July 16, 2019 at 10:46 pm
Mary – you are Ana amazing woman, a wife, a mother, a daughter. Don’t ever doubt yourself. God will give you the strength you need to get through all of the tough times. And if they get too tough he’ll be with you then too. I had no idea what was going on. Thank you so much for posting this and sharing. I will pray that you and your family find the way through these hard times.
Shannon
July 17, 2019 at 1:34 am
Thank you so much!!!!
July 17, 2019 at 12:03 am
While I only know you through Facebook, my heart aches for Brett and all of you. I have no words except that your faith will get you through. It most certainly won’t be easy, but please know that you are an amazing witness for our Lord and Savior. We will be praying for you and your family from Utah
July 17, 2019 at 1:33 am
Thank you so much for your kind words. It means so very much!! We so greatly need and appreciate your prayers!
July 17, 2019 at 4:19 am
Mary,
Thank you for giving us the priviledge of praying for Brett and you and Mark. I don’t take that trust lightly.
Thank you for sharing your journey and feelings with us. You’re so courageous with your vulnerability.
Thank you for stepping up to the challenge of parenting a special needs child. I’ve never felt “I have to” from you, but “I get to.”
You are a wonderful example of how to be a good human for the rest of us.
I’m glad you’re praying for your own peace. I will pray that you can forgive yourself for not speaking up and camping out. That time is gone.
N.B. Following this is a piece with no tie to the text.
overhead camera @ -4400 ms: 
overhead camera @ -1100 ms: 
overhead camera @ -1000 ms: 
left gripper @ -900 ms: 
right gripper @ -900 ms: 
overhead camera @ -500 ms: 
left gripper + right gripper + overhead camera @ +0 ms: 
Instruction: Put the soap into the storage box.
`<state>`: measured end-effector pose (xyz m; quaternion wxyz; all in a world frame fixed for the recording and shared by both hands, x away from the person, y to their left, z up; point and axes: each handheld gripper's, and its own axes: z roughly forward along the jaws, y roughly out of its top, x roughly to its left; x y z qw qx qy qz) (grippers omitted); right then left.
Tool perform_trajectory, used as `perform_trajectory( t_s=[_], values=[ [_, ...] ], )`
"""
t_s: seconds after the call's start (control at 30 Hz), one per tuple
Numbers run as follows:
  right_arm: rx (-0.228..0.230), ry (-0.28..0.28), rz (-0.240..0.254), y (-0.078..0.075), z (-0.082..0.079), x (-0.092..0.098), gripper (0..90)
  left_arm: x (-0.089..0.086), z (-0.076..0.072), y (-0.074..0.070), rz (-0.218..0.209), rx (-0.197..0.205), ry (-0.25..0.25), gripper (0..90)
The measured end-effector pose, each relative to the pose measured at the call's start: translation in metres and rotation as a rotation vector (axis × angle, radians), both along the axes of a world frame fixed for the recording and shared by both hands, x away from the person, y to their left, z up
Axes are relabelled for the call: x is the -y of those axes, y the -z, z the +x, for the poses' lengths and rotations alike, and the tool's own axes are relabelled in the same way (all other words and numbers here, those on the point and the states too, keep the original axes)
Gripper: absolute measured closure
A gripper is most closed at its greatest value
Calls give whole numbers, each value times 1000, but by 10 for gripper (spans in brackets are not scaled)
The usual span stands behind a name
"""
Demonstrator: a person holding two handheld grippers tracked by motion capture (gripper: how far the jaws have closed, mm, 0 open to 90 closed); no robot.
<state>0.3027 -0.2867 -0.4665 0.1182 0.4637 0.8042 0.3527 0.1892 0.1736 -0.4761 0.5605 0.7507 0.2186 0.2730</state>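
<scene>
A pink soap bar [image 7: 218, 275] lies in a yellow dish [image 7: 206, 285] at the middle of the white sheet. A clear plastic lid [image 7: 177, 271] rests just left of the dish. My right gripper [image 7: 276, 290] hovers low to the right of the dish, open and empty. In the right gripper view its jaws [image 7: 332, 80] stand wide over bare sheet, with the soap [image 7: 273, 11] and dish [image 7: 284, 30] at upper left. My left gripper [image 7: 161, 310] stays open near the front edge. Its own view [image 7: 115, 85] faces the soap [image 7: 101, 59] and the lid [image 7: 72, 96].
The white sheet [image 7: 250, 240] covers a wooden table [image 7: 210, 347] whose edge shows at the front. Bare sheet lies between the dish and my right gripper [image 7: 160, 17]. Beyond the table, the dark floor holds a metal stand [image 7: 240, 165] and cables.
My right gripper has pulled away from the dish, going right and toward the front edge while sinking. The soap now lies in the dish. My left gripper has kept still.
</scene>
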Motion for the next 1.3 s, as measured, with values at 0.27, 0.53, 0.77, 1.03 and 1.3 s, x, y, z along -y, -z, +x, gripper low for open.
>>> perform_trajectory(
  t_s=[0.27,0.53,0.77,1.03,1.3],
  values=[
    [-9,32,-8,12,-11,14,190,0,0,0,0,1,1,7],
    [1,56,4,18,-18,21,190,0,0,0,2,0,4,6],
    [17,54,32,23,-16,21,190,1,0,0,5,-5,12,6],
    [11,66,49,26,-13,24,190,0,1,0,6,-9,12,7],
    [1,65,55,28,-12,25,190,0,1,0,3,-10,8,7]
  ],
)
You can’t get it back, and any time you spend feeling guilty or angry at yourself is more time you will lose over something you can’t change. I understand those natural human feelings!! I also pray you can let them go to bring the best of you forward.
I will also pray for you to give yourself extra grace. The emotional challenge of watching your parents health fail and saying goodbye to the people and place that were home changes you. The arms of the people who would’ve helped you through this are no longer the arms you can fall into, so you’re both dealing with your own feelings and trying to figure out a new way to deal with your own feelings. I know your parents are still around, but grief doesn’t care. It wants you to mourn, and that takes so much attention and energy, even if you try to push it into a corner.
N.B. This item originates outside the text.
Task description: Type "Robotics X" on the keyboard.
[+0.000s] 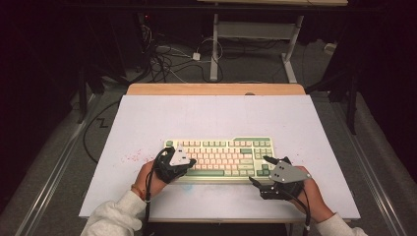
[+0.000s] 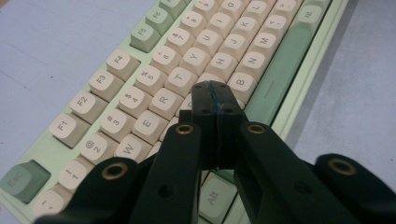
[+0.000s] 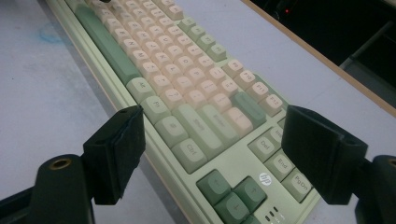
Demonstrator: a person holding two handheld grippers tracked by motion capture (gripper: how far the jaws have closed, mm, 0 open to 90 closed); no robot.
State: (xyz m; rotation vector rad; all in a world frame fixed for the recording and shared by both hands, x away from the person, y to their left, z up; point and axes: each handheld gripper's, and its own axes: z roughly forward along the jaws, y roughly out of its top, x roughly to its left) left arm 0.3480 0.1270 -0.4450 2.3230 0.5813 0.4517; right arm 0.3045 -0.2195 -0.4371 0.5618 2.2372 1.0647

I very much believe God is thinking, “well done, my good and faithful servant.” I pray you can lock that firmly into your heart, renew your energy, and prepare for whatever might come next, knowing Jesus will be walking with you through it all. 💕
July 17, 2019 at 10:08 am
Thank you so much for your kind and meaningful words. I do indeed feel honored and blessed God entrusted me with Brett. it has been the journey of a lifetime, maybe even two! Thank you for your prayers, for my son , my family and myself. I feel them, and feel the guilt and sadness leave. I ca once again feel peace, as I exhale. Thank you so very much.
July 17, 2019 at 7:02 pm
I just want to give you some comfort. I am also a mom of a son with Crohn’s disease. I too carry guilt for things I did before diagnosis. It just doesn’t do any good. We do our best and now that you know, focus on remission. What medications is your son on? My son was diagnosed at 4 years old. It took 2 years to get him into remission. We’ve had many great days since. There is a light at the end of the tunnel. I will always worry a bit more about this child of mine, but he’s happy, strong, and healthy (for now). If you ever want to connect or talk, I’m a friend of Barbs. I’d be happy to exchange stories. Hang in there! You’re doing the very best you can. Charla
July 17, 2019 at 7:18 pm
Thank you so much for reaching out to me. Barb mentioned you, as a possible source of info and understanding. I will need all the advice and info you can offer! I am so glad your son is doing well!!!